In markets where it does launch, ArcActive will be unashamedly focusing on price.
“Cost is a big part of the equation,” McKenzie says.
“If decarbonisation was cheaper, we wouldn’t have to have regulation. Cost is the primary issue that holds decarbonisation back.”
‘Pressure to deploy’
The A$65m raise will be managed by the Sydney-based Pottinger, whose chief executive John Sheehy declined to comment on the valuation that will be used for the round.
Sheehy did offer that the venture capital market is starting to waked up.
“We’ve seen a welcome bounce-back in activity in the first quarter of this year as interest rates have started to wander down,” he said.

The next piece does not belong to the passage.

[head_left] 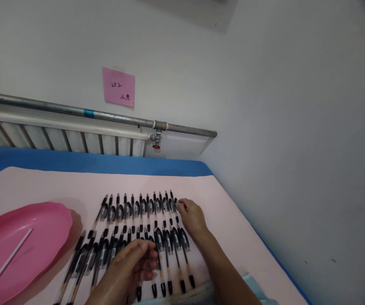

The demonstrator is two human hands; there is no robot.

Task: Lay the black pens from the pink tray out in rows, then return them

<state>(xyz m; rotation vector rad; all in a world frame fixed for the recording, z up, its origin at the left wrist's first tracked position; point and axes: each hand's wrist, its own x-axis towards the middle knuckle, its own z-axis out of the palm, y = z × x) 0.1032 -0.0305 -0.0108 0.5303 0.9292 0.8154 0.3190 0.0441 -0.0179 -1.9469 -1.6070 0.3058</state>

Sheehy added: “Those who have raised climate-focused funds are under some pressure to deploy and prove up the thesis to investors. And those who have followed batteries know that energy storage is one of the most fundamental challenges to solve for how consumers, businesses and governments will access and manage power over the longer term, so those who have broken through both technical and commercial barriers, like ArcActive, will be in high demand.”
Chris Keall is an Auckland-based member of the Herald’s business team. He joined the Herald in 2018 and is the technology editor and a senior business writer.